[Data supplied]
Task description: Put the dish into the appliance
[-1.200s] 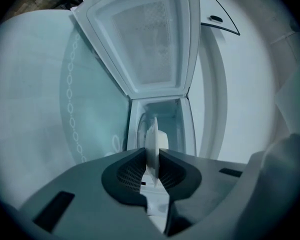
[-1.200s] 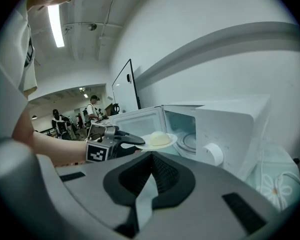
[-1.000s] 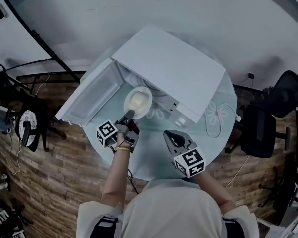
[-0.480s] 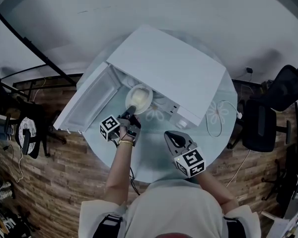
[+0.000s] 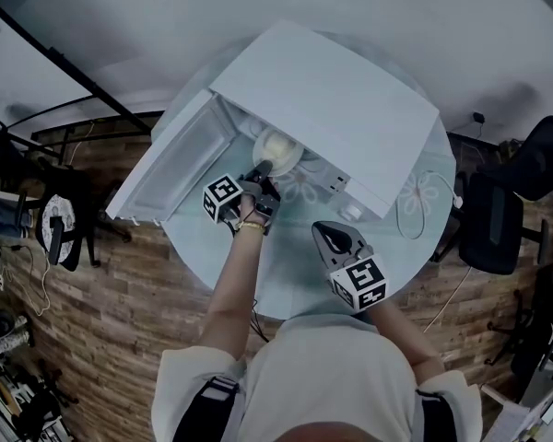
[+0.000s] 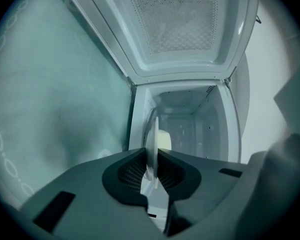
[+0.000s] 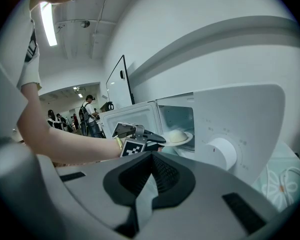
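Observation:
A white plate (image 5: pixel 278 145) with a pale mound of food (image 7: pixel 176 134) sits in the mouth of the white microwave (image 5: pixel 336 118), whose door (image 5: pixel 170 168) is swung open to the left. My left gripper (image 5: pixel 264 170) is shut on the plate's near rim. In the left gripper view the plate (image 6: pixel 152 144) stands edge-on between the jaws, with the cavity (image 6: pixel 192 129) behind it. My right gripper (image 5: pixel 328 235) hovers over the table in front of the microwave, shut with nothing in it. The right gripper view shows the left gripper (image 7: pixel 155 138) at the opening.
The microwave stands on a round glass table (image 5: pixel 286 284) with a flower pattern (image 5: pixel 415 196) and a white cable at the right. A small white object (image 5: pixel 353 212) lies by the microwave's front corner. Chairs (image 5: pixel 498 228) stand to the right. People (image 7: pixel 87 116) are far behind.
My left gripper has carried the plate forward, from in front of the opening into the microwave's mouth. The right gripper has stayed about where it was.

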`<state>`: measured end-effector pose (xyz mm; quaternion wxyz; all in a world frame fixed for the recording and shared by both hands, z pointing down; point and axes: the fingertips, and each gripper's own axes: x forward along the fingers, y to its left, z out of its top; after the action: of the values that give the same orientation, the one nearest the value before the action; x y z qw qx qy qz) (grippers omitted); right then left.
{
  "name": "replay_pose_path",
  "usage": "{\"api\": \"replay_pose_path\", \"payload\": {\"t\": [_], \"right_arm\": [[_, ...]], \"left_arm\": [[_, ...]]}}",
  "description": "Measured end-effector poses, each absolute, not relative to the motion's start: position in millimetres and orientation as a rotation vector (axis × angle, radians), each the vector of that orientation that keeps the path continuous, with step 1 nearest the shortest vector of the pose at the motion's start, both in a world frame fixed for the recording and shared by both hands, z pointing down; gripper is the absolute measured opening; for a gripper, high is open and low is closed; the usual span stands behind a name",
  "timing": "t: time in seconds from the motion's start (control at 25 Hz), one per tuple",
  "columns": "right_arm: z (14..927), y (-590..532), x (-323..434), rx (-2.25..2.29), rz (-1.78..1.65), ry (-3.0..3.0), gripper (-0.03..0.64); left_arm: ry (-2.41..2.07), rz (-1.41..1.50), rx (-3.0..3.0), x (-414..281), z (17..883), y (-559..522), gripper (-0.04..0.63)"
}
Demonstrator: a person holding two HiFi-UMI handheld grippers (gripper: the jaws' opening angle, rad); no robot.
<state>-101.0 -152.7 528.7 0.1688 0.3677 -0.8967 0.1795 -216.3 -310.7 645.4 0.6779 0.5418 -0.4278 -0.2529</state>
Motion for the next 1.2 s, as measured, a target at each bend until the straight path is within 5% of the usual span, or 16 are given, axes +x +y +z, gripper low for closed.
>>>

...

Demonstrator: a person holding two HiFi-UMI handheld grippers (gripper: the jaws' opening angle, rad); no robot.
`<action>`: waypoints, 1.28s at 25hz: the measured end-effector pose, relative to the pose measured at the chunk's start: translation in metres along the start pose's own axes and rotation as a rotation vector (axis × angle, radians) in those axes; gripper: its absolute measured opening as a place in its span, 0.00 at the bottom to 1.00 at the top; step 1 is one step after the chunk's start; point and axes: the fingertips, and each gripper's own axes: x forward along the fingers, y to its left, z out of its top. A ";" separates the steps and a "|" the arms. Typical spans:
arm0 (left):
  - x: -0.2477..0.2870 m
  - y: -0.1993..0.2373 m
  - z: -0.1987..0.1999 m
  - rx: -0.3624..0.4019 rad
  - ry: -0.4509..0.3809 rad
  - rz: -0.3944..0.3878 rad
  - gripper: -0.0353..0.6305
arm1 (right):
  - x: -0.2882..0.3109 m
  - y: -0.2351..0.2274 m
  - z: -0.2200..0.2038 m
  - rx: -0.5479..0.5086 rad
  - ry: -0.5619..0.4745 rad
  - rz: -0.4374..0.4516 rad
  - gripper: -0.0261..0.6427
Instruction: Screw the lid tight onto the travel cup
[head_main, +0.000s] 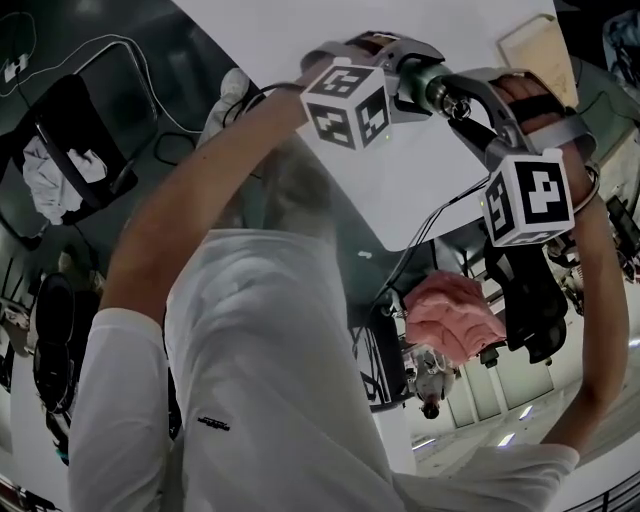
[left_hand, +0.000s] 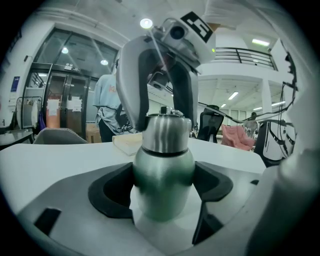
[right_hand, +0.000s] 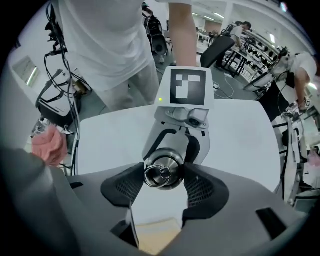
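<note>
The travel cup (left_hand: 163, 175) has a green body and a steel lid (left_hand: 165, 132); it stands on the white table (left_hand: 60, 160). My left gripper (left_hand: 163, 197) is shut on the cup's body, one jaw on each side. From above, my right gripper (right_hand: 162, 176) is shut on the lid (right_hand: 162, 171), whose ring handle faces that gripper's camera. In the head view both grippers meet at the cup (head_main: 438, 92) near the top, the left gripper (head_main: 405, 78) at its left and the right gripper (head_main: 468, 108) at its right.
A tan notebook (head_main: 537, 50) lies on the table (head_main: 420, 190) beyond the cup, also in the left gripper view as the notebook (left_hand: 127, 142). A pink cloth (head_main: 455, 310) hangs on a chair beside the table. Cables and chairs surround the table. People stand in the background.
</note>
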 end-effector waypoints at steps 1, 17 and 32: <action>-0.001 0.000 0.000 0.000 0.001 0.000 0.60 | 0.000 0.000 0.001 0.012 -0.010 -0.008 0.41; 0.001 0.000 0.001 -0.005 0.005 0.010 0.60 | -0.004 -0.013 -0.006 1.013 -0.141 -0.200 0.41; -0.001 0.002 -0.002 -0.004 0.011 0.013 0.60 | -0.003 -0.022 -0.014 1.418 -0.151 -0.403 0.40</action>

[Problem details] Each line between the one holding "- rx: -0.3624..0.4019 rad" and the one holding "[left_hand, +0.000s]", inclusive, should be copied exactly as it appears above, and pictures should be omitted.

[Task output]
  - rx: -0.3624..0.4019 rad
  - ry: -0.4509..0.3809 rad
  - rz: -0.3944..0.3878 rad
  - gripper: -0.0353..0.6305
arm1 (right):
  - x: -0.2882..0.3109 m
  - y: -0.2351..0.2274 m
  - z: -0.2200..0.2038 m
  - rx: -0.5479..0.5086 rad
  - ry: -0.5619..0.4745 rad
  - rz: -0.4374..0.4516 rad
  - gripper: -0.0261..0.6427
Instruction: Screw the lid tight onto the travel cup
[head_main, +0.000s] 
[left_hand, +0.000s] 

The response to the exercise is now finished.